*Exercise instructions*. Look through the records below for the line with "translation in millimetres". Return that line and each one after it up to and including the line with "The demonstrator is", exactly.

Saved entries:
● ● ●
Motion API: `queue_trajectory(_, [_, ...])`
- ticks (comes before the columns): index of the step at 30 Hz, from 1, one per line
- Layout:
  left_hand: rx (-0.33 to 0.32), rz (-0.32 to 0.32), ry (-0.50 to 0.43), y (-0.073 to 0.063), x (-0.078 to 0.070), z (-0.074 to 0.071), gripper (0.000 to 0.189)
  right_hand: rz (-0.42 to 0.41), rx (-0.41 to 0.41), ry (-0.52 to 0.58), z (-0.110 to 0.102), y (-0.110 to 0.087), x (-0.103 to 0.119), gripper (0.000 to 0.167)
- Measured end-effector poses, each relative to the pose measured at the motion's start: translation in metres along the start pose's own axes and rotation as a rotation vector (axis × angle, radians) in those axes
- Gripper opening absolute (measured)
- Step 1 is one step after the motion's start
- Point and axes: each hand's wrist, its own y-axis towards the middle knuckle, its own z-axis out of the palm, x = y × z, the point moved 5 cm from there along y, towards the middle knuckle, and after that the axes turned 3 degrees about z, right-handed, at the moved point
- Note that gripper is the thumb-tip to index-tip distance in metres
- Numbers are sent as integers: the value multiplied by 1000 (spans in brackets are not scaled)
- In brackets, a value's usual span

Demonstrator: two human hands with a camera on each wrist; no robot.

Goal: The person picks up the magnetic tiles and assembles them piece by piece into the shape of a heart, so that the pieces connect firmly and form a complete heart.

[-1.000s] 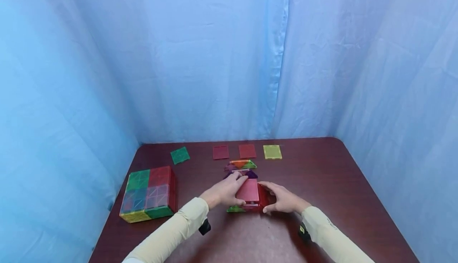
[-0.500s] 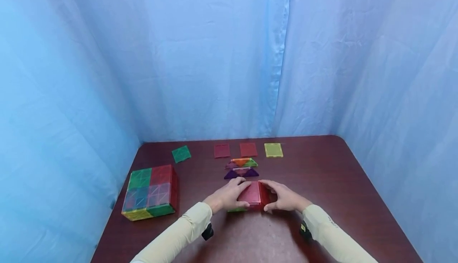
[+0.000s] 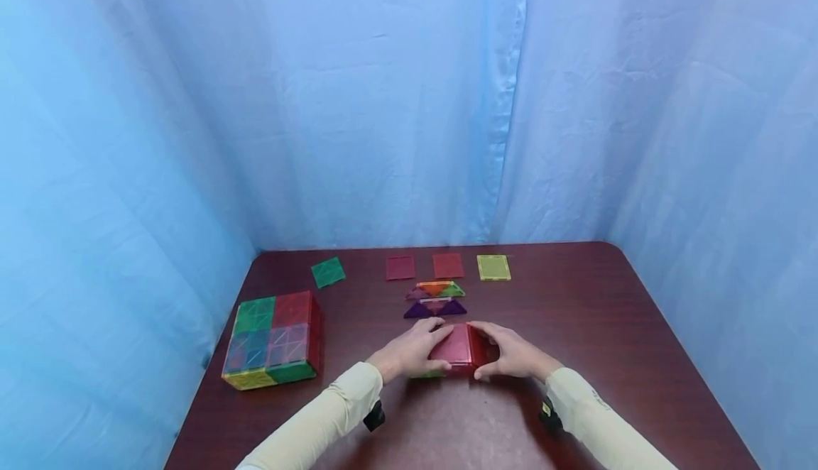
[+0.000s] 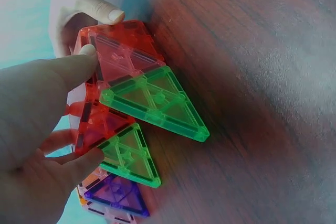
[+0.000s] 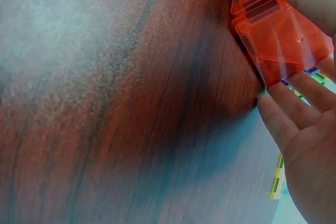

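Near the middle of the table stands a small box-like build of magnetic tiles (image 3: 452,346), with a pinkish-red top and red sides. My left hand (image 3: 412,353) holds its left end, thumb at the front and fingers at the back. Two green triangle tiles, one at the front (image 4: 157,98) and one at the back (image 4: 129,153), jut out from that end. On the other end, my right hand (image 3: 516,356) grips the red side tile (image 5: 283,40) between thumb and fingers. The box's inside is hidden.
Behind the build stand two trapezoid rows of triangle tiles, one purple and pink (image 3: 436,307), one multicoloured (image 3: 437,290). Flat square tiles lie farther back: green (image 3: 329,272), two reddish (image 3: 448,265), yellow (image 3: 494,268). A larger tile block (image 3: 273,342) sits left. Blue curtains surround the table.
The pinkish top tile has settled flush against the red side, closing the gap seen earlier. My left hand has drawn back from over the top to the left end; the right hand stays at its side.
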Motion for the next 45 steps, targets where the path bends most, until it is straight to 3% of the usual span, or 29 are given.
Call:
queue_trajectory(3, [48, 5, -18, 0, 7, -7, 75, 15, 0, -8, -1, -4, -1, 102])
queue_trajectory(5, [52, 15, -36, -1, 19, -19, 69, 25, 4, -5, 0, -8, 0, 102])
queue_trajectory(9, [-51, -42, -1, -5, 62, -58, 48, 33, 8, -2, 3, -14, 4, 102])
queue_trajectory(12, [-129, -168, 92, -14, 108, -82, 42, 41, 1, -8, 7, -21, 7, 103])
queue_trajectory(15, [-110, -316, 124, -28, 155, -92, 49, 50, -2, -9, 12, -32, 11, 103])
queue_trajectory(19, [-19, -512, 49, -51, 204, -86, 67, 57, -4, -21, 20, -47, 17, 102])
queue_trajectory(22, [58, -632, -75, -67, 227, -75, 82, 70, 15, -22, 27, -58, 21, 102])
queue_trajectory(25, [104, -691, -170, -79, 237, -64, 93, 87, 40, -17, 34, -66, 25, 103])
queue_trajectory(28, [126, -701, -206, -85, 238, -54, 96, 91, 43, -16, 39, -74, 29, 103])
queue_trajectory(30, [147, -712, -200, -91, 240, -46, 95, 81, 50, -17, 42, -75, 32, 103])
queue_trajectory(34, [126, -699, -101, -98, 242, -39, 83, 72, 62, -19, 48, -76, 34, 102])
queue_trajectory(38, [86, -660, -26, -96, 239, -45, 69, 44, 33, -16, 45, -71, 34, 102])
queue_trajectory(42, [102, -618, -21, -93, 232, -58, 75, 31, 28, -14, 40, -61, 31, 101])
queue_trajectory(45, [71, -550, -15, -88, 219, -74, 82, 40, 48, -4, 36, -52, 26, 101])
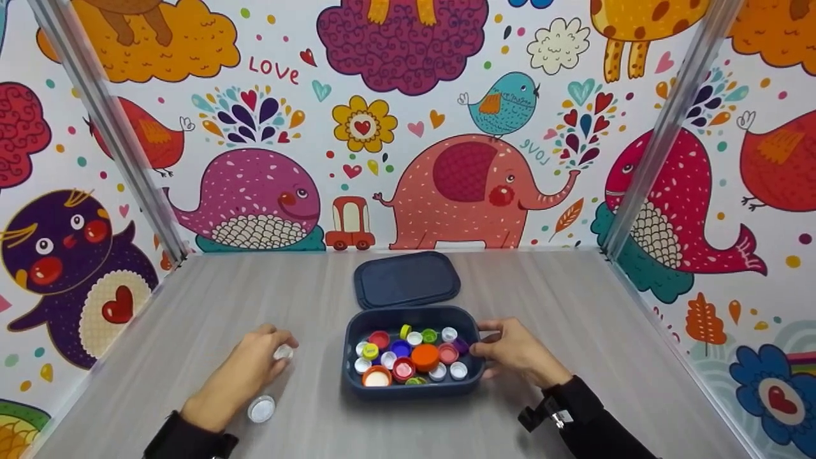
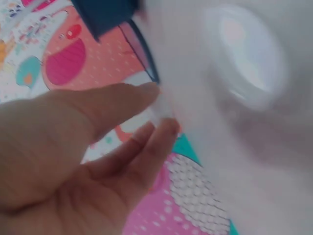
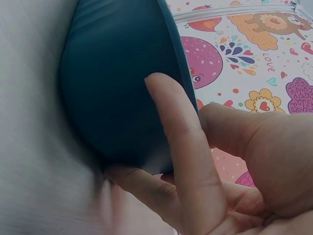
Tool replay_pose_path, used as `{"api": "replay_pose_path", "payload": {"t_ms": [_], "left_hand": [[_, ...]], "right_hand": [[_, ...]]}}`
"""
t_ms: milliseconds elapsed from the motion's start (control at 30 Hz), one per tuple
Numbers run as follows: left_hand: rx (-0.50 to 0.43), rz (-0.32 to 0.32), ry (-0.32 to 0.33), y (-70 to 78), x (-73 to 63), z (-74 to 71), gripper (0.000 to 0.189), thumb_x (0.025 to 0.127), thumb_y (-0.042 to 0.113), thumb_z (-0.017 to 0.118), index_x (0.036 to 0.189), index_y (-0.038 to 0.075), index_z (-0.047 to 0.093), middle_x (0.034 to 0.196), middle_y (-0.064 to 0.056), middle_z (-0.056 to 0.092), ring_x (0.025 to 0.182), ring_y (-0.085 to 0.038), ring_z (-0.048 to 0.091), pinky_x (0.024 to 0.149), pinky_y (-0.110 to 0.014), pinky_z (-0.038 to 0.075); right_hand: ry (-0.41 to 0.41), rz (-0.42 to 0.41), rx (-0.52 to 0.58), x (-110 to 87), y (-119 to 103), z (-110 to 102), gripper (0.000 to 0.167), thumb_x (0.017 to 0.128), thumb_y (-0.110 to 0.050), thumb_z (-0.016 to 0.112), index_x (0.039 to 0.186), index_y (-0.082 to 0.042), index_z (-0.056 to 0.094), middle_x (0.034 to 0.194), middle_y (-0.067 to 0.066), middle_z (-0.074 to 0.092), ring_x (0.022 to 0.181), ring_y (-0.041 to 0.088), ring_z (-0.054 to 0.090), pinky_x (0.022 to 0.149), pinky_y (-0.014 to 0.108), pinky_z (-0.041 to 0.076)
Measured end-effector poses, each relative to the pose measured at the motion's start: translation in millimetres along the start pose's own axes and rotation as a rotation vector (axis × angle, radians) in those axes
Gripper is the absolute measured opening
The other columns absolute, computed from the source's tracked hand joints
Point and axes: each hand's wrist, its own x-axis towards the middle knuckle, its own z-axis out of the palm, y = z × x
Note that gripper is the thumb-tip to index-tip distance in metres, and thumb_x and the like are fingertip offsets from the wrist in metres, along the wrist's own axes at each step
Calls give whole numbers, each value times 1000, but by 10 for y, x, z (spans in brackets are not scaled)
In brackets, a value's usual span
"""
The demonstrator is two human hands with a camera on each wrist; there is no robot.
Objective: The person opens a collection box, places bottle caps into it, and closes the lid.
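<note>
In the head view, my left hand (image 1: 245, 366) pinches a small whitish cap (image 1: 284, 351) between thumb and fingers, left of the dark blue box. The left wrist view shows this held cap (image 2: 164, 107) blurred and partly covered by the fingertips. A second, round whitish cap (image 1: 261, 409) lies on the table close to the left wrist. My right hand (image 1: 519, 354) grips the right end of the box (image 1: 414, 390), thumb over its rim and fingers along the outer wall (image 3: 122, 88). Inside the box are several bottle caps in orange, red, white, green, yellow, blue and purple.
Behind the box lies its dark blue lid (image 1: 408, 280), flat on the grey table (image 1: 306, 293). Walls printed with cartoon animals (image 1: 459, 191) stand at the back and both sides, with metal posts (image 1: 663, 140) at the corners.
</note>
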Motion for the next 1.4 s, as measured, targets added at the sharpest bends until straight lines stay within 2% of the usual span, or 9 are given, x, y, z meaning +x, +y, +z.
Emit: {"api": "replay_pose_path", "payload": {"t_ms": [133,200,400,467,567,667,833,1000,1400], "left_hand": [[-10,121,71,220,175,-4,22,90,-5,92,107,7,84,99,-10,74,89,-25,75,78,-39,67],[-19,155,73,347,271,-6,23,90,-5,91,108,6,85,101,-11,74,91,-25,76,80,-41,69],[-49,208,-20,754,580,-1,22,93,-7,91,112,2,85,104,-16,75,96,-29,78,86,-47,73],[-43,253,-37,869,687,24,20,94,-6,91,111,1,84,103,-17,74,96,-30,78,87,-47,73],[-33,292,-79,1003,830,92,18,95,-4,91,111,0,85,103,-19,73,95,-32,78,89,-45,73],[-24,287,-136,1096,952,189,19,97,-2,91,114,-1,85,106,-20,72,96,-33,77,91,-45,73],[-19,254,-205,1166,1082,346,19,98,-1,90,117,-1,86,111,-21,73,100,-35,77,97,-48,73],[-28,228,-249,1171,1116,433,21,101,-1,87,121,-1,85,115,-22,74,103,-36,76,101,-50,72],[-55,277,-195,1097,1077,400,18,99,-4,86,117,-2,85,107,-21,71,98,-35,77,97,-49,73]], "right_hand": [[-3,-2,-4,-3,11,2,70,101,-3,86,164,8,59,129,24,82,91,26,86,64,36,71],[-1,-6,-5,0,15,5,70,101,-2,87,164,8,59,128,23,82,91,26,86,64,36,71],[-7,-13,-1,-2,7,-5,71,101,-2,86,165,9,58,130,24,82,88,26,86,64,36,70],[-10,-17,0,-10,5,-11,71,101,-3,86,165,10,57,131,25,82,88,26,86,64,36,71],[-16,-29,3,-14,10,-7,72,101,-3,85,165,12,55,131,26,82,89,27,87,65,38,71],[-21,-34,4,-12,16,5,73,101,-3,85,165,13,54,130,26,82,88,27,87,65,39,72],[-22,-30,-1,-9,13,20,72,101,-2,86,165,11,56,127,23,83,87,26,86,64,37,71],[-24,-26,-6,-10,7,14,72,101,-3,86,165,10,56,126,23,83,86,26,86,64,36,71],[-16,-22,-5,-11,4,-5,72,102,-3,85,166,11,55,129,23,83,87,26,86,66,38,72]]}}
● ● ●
*Response to this task*.
Measured end-effector poses, each relative to the pose measured at the motion's start: translation in millimetres along the start pose's own axes and rotation as a rotation vector (axis × angle, radians) in those axes
Gripper is the absolute measured opening
The other columns absolute, computed from the source's tracked hand joints
Point and axes: each hand's wrist, its own x-axis towards the middle knuckle, its own z-axis out of the palm, y = z × x
Note that gripper is the thumb-tip to index-tip distance in metres, and thumb_x and the like are fingertip offsets from the wrist in metres, along the wrist's own axes at each step
Calls give whole numbers, each value times 1000, but by 10 for y, x, z (spans in brackets are not scaled)
In brackets, a value's usual span
"""
The demonstrator is two human hands with a camera on each wrist; there is no robot.

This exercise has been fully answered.